• About this task
Instruction for the data below: set down exactly the lines from the line with "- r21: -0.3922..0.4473" to the line with "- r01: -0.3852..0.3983", inclusive, and no others.

• Recorded information
##############################

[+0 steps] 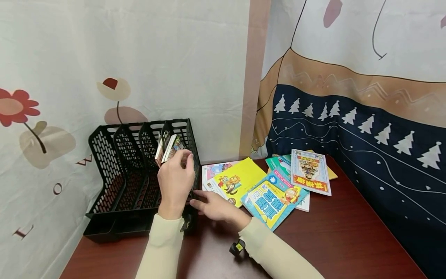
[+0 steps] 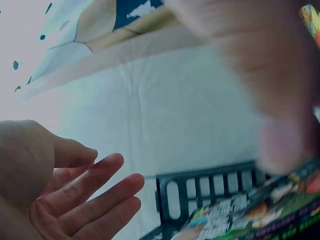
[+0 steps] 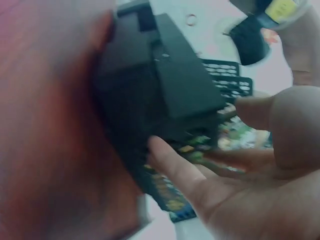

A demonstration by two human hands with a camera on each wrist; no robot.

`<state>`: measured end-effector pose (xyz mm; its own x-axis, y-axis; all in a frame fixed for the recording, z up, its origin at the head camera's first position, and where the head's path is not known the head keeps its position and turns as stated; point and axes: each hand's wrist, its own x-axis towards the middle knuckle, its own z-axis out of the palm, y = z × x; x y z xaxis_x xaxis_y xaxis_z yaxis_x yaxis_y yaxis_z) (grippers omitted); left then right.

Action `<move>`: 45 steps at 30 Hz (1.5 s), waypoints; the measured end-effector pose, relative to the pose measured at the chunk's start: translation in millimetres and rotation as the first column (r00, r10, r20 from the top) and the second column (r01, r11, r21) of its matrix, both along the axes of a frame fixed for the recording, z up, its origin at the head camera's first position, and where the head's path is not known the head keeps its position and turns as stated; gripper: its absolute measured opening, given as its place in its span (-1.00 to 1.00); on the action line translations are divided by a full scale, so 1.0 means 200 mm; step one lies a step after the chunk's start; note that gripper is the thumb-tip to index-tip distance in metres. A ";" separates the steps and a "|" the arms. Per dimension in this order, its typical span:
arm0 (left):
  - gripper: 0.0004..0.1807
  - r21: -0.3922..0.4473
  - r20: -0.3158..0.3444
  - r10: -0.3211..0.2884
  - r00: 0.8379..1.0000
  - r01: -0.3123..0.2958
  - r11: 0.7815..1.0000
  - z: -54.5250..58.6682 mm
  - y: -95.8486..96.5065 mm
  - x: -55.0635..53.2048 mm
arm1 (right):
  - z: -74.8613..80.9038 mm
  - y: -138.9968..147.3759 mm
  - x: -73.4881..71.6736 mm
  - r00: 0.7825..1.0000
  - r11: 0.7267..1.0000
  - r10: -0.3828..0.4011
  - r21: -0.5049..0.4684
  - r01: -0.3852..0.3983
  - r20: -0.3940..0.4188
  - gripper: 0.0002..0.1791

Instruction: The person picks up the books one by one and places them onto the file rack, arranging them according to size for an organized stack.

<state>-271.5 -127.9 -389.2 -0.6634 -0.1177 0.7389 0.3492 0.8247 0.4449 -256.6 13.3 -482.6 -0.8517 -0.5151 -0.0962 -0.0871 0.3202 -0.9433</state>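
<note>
Several thin books point(image 1: 171, 147) stand upright and slightly tilted in the right part of a black file rack point(image 1: 104, 170). My left hand point(image 1: 175, 182) is at these books. In the left wrist view, its blurred thumb is close by a colourful book cover point(image 2: 260, 215), while its other fingers point(image 2: 100, 180) hang loosely curled, apart from the cover. Down at the rack's front right corner, my right hand point(image 1: 212, 205) touches the side panel. In the right wrist view, one fingertip rests on the black plastic point(image 3: 130, 105); the fingers are mostly extended.
On the brown tabletop point(image 1: 296, 248) right of the rack lies a spread of overlapping books, including a yellow book point(image 1: 251, 174), a blue book point(image 1: 271, 197) and a white-edged book point(image 1: 310, 170). Printed curtains point(image 1: 191, 77) hang behind and at the right.
</note>
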 end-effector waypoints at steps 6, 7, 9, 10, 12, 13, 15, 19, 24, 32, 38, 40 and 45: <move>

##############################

• Exercise result
  - r21: -0.3922..0.4473
  - r20: -0.3158..0.3444
  - r10: -0.3211..0.2884
  - r00: 0.8379..1.0000
  - r01: -0.3123..0.2958
  - r11: 0.7815..1.0000
  - z: -54.5250..58.6682 mm
  - y: -95.8486..96.5065 mm
  - x: -55.0635..53.2048 mm
arm1 (right):
  - z: -74.8613..80.9038 mm
  - y: -138.9968..147.3759 mm
  - x: -73.4881..71.6736 mm
  - r00: 0.7825..1.0000
  - r11: 0.7267..1.0000
  - r10: -0.3828..0.4011
  - r21: -0.5049..0.4684
  - r01: -0.3852..0.3983

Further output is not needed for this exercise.